§ Exercise objective: Lines with the word "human" are the ones wanted. Copy each of them from the entries below.

§ Data extracts:
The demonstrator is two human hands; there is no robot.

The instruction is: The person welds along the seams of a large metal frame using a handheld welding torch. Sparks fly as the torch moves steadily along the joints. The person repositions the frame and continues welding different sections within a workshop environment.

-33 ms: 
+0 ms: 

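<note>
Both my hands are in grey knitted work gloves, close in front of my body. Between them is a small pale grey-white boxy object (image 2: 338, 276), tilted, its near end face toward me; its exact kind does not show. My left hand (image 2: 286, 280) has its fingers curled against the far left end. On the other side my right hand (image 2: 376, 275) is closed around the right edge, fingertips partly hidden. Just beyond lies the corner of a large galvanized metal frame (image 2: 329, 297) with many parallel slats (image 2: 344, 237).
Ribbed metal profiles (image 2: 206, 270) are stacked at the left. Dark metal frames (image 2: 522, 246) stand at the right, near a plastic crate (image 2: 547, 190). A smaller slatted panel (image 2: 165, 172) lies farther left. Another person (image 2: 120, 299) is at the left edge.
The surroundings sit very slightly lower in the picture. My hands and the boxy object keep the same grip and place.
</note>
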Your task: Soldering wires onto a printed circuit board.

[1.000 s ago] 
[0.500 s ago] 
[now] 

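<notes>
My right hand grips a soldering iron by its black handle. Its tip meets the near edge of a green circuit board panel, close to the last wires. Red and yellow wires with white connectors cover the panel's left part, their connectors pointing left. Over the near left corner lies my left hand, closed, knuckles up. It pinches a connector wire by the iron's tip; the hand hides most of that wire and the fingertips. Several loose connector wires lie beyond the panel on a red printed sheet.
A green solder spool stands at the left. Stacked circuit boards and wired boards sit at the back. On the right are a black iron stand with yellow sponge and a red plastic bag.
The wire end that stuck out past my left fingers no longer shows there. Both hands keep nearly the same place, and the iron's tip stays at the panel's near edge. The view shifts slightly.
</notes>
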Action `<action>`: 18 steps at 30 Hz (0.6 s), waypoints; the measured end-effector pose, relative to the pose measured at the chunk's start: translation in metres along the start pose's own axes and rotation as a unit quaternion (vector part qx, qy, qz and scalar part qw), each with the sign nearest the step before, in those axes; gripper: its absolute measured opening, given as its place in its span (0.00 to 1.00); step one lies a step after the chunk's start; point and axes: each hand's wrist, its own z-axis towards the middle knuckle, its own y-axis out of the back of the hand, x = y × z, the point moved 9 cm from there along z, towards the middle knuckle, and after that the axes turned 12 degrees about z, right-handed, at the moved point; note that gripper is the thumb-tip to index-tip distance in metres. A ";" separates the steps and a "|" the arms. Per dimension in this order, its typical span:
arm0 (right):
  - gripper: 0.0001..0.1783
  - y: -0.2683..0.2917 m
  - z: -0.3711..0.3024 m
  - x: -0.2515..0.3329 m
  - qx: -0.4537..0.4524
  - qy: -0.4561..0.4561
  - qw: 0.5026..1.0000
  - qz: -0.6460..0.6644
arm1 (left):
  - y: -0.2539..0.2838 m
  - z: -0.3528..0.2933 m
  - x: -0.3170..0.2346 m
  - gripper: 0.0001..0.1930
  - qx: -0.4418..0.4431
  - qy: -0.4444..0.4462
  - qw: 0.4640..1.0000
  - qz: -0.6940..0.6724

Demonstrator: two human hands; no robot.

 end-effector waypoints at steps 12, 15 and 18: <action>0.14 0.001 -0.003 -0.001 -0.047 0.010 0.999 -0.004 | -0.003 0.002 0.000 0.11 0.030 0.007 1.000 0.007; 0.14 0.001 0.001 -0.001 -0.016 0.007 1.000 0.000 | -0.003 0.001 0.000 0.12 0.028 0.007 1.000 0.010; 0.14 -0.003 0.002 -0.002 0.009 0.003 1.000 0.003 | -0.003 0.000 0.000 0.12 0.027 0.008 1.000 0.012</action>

§ Response area:
The demonstrator is two human hands; there is no robot.
Demonstrator: two human hands; no robot.

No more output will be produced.